**Aim of the exercise:** Every line of the listing below is to be repeated exactly; the pictures stay out.

**Data block:**

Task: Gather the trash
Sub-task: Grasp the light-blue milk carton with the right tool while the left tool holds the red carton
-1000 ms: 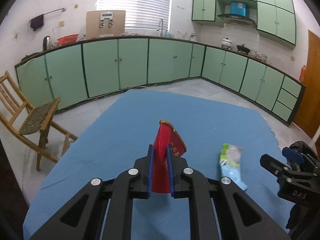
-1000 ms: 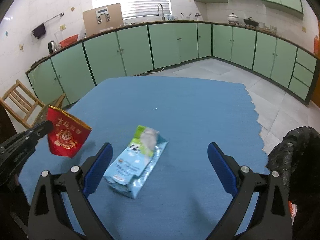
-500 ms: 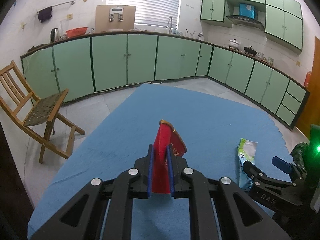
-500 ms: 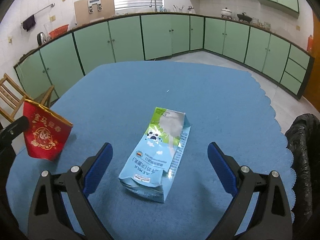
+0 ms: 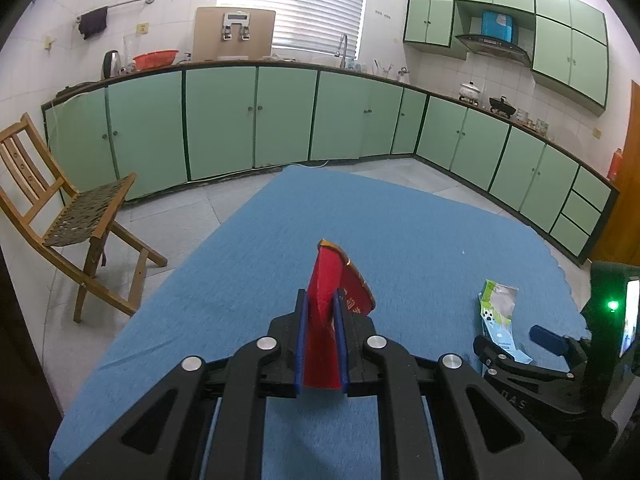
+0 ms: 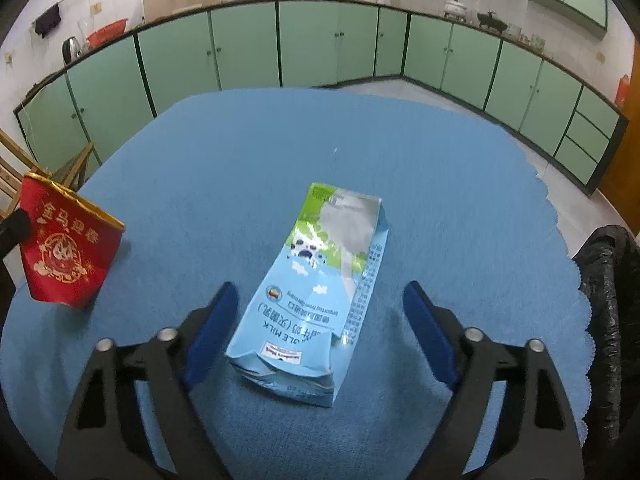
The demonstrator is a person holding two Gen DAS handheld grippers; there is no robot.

**Answer to the exercise:**
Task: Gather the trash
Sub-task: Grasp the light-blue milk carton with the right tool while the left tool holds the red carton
-1000 ms: 
-1000 ms: 
-500 ms: 
-500 ms: 
+0 ms: 
+0 ms: 
The demonstrator is a person holding two Gen DAS handheld grippers; there is no robot.

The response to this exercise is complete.